Reputation: 69
On windows 7 in batch and xidel I test on a website with pagination like this example :
link1
link2
link3
1 2 3 4 5 6 7 8 9 10 Next
i find a way to have first 10 links :
xidel.exe https://www.website.es/search?q=xidel+follow+pagination^&start=0 --extract "//a/extract(@href, 'url[?]q=([^&]+)&', 1)[. != '']"
but when i try to follow to page 2 or page (n) with
-f "<A class="fl">{.}</A>"
or
--follow "//a/[@class='nav']"
nothink work, can you give me some help or some example ?
Thanks.
Upvotes: 1
Views: 1027
Reputation: 3433
With this simple query...
xidel "https://www.google.com/search?q=xidel+follow+pagination" -e "$url"

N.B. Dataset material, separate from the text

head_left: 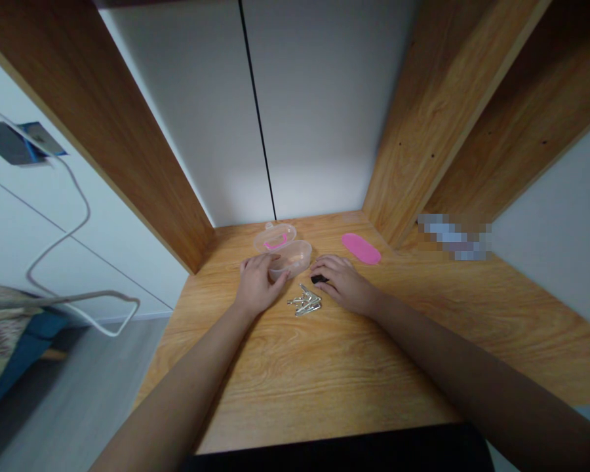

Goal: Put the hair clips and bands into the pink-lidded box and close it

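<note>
My left hand [258,282] grips the near left side of a clear plastic box [301,255], thumb at the front and fingers over the rim. The box's lid [275,236], with a pink handle, lies folded open behind it. Just right of the box, my right hand [341,282] is closed on a small black object [319,279], mostly covered by the fingers; its kind is unclear. Between the hands, on the table, lies a small pile of silvery metal clips [305,301]. A pink oval plate [361,248] rests behind my right hand.
The wooden table [285,387] is bounded by a white back panel [314,131] and upright boards on both sides. A blurred-out item [452,237] lies at the right. At the left, a white cable [86,203] hangs beside the table.
</note>
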Action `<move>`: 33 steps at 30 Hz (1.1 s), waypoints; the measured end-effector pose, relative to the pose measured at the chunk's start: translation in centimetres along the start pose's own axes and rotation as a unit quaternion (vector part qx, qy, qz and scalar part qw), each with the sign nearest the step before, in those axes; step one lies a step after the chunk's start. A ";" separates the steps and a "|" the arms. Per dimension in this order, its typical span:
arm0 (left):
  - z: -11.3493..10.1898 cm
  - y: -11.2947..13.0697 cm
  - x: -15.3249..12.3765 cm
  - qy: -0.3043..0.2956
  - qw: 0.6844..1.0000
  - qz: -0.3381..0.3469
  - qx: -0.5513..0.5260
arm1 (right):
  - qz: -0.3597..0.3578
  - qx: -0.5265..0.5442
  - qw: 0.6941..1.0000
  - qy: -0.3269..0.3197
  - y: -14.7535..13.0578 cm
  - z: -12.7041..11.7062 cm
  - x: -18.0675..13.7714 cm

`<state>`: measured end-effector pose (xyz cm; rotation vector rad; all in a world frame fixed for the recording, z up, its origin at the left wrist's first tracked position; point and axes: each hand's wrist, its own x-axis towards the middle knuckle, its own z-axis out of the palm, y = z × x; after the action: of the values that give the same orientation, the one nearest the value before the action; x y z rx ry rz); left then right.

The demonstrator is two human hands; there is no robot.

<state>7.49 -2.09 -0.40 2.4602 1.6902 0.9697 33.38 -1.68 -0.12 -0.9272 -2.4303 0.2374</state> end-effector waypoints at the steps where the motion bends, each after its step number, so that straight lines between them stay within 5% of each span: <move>1: 0.0 0.0 0.0 0.002 1.000 0.001 -0.001 | -0.001 -0.001 1.000 0.007 0.0 0.0 0.0; 20: 0.1 -0.3 0.0 0.006 1.000 0.008 -0.017 | 0.034 0.058 0.975 0.212 -0.3 -0.4 -0.1; 33: -0.3 0.2 -0.1 0.005 0.994 0.100 -0.046 | 0.045 0.064 0.972 0.223 -0.4 -0.5 -0.2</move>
<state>7.51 -2.34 -0.08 2.6049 1.3891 1.0535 33.56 -2.08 0.37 -0.9213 -1.9423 0.1913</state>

https://consent.google.com/ml?continue=[...]
...you'll notice we're hitting a cookie-wall. With -f "//form"
Xidel can "click" on the consent-button.
xidel -s "https://www.google.com/search?q=xidel+follow+pagination" ^
-f "//form" -e "//div[@class='egMi0 kCrYT']/a/@href"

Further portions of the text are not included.